Tesla's shareholder meeting is getting some cautiously positive reviews from Wall Street analysts.

At the annual meeting on Tuesday night, Tesla CEO Elon Musk told investors that there is a "decent chance" of the carmaker achieving a record quarter across all relevant metrics, with deliveries potentially exceeding 90,000 vehicles for the quarter. After a 4% pop in pre-market trading, Tesla (TSLA - Get Report) shares were tracking 1.7% lower to $213.41 during Wednesday trading.
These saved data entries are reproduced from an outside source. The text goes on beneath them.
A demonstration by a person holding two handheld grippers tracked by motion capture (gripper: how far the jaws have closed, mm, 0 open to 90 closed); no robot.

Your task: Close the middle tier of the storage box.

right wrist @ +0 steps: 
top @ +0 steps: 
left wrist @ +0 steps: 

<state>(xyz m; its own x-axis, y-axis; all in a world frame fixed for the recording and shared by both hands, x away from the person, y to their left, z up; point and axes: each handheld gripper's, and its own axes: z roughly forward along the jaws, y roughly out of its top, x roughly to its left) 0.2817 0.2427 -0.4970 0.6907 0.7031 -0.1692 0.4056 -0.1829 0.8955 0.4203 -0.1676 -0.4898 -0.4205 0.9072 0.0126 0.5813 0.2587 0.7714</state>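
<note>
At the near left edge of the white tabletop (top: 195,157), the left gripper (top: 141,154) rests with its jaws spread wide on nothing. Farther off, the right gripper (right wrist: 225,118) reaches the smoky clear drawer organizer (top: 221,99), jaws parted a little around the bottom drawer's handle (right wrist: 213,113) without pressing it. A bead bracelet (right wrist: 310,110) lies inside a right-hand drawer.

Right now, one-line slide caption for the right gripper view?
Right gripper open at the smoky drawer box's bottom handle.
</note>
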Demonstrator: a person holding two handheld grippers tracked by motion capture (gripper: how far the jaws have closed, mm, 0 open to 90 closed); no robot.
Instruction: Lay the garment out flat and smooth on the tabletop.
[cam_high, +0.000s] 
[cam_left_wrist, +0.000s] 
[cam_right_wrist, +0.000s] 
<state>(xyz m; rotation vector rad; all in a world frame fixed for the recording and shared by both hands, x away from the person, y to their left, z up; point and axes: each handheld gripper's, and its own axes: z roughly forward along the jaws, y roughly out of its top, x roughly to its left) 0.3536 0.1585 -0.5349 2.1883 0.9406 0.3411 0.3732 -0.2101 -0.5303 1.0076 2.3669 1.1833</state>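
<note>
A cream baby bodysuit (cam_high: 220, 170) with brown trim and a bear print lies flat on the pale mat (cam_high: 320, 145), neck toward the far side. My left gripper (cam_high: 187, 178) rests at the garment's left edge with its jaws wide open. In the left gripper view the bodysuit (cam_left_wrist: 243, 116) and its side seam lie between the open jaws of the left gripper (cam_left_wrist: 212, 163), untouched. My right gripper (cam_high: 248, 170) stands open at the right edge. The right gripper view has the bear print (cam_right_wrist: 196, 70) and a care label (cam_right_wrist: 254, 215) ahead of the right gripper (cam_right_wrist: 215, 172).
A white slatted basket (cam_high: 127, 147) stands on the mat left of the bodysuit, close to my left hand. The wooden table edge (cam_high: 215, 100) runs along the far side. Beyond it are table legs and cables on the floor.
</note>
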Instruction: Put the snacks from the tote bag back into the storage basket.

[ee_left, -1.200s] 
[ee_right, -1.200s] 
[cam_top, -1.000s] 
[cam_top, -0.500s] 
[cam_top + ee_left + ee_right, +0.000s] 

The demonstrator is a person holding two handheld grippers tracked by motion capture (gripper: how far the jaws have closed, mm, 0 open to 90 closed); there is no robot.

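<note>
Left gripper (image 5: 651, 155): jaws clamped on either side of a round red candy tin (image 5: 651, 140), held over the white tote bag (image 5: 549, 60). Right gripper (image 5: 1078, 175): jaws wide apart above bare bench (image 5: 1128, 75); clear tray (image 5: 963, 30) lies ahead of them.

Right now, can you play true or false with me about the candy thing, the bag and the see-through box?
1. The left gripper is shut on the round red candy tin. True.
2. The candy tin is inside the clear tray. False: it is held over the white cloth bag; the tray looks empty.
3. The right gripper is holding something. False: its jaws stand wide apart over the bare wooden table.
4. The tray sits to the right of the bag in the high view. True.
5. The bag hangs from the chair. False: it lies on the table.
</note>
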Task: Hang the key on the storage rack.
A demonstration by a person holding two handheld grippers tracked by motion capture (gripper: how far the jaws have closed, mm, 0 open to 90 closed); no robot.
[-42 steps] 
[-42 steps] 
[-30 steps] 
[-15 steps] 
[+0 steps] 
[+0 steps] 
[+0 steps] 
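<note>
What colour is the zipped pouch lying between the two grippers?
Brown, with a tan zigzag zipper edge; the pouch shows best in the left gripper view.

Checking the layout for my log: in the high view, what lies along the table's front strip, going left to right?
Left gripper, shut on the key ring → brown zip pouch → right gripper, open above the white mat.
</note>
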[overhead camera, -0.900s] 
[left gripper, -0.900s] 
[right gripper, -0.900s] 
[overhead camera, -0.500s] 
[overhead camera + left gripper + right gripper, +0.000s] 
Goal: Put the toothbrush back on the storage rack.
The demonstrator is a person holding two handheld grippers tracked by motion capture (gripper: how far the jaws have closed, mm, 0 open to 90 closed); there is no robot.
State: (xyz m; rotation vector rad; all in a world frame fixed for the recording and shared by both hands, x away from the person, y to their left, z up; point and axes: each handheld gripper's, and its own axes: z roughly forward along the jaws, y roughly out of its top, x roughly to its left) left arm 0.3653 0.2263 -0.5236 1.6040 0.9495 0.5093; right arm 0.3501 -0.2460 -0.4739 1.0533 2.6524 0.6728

Musk sought to assure investors that there is no demand problem for Tesla cars, a heavily debated issue among investors amid increasing competition in the electric vehicle market.

"We think the annual meeting was a positive step towards rebuilding credibility and like the set-up into the balance of the year," wrote Baird analyst Ben Kallo on Wednesday. Kallo has an outperform rating on Tesla with a $340 price target.

Kallo pointed to several upcoming catalysts for Tesla, including the potential for second quarter deliveries to break records (an announcement is expected by July 4), and the potential for a cash flow positive second quarter. Tesla's disastrous first quarter earnings reported deliveries that fell well short of forecasts and a loss of $703 million, despite earlier promises by Musk that Tesla would begin consistently turning a profit.

Wedbush analyst Dan Ives wrote on Wednesday that Musk's "decent chance" comment bodes well for the current quarter, and noted that Tesla's product roadmap relies on the ability to scale up production of cells and battery packs. A long-time bull on Tesla, Ives recently turned bearish on the company. He now has neutral rating on the stock and a 12-month price target of $230. 

"We continue to believe in the near term [that] Musk and Tesla are facing a 'fork in the road scenario' with Model 3 demand which we note Musk commented there was not a demand issue, sales are exceeding production, and ~90% are coming from non-reservation holders (new customers)," Ives wrote.

He added that for Musk to achieve a profit, Tesla still needs a "significant rebound" in Model 3 deliveries this quarter, which is still the primary hot button topic among investors, following Tesla's exceedingly weak first-quarter report that led to a weeks-long slide in shares.

As is typically the case for the highly polarizing stock, not everyone was impressed by Musk's presentation.

In a note on Wednesday, Cowen analyst Jeff Osborne, who rates the stock as Underperform with a $140 price target, lambasted the event as lacking in substance. 

"This shareholder meeting consisted largely of softball questions with PETA providing the only remotely hard hitting questions that held prior promises made at the last shareholder meeting accountable. There was a lack of substance on any real financial, production, or cash flow metrics," he wrote.

He also questioned Musk's assertion that there is no demand issue for Tesla cars.

"Basic microeconomic theory would suggest that goods or services that don't have a demand problem don't see their prices lowered by half a dozen times in 4-5 months," he said, referring to various discounts applied to Model 3 cars throughout this year.

Tesla shares are down 36% year to date.